Anti-terror crackdown, evil tech biz to blame yadda yadda, we're told

Theresa May and Emmanuel Macron are planning to issue multi-million pound fines to technology companies that don’t act fast enough to remove material that governments and police forces disapprove of.

The UK Prime Minister and her French counterpart are meeting in Paris today and, among other Brexit and security-related topics, the online fight against extremism is on the agenda.

After the London Bridge murder spree on 3 June, May boasted that she would “regulate” internet companies harder as a response to the attack, in spite of there being little or no evidence that the murderers did anything particularly technological while planning their van-enabled killing spree against innocent Saturday night revellers.

Her response was condemned as “short sighted” by the Open Rights Group, while Professor Alan Woodward of the University of Surrey suggested to The Register last week that the G7 might try and agree some form of heavier regulation, which was agreed in principle by the rich nations’ talking shop last month.

Given that France and the UK are seemingly going it alone today, it appears that the international appetite for cracking down on service providers is noticeably thin.

At today’s Paris meeting, May is expected to launch a joint campaign with the French to tackle online radicalisation by creating “a new legal liability”, in the government’s words, for technology companies who do not remove user-generated content that falls foul of police or governmental opinion.

In the current climate, these powers are clearly intended to target Islamist content and similar material intended to radicalise the unwary into carrying out terrorist attacks.

Writing in today’s Times, Assistant Commissioner Mark Rowley of the Metropolitan Police told the Great British Public: “We welcome the Prime Minister’s commitment to look at the whole strategy, including powers and capabilities available to the security network.”

Rowley added: “And we need communications and internet-based companies to show more responsibility. It is too easy for the angry, violent or vulnerable to access extremist views, learn about attack methodologies, conspire on encrypted applications and then acquire equipment to kill, all online.”

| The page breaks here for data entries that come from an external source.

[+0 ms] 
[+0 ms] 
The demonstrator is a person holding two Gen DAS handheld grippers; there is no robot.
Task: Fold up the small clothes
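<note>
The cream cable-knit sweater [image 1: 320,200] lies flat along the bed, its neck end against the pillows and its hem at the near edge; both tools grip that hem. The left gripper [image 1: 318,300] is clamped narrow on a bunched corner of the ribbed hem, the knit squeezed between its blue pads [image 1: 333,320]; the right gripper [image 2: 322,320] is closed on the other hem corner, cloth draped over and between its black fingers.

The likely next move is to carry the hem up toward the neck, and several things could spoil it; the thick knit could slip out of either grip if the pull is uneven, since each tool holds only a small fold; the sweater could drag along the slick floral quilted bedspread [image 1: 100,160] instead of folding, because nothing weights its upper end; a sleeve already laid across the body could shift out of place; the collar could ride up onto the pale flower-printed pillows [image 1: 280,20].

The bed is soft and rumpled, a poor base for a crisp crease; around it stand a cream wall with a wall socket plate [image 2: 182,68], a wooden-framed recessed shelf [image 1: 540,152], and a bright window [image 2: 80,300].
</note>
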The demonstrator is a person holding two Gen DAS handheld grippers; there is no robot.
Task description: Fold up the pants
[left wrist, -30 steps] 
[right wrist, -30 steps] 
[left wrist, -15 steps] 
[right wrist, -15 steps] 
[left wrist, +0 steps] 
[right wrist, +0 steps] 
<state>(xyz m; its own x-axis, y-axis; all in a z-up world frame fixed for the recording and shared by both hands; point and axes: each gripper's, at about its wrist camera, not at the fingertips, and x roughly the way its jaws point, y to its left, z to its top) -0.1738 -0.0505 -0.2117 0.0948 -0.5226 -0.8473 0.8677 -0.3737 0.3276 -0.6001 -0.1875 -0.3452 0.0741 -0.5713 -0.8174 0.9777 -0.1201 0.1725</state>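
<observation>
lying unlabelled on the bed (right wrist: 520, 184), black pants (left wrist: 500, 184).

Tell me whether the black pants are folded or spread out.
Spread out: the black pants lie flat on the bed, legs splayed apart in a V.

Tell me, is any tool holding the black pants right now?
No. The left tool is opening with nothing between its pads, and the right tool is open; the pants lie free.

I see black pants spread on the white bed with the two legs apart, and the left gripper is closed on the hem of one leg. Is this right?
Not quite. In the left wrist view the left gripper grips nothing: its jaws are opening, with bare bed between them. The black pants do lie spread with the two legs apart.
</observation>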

Domestically, May’s plans are being welcomed by politicians. Labour MP Yvette Cooper, chairwoman of Parliament’s Home Affairs Select Committee told the Guardian newspaper: “Still today YouTube is showing illegal propaganda videos for banned jihadi and neo-Nazi extremists.” An El Reg investigation into YouTube discovered that a fan of the banned terrorist group Hezbollah, operating under the pseudonym “Party of Allah”, was earning money from adverts on the video hosting website.

May has for years been leading the charge to give police whatever powers they want to ensure that nobody in Britain, extremist cell or ordinary family alike, is able to communicate on the internet without being eavesdropped on by the police.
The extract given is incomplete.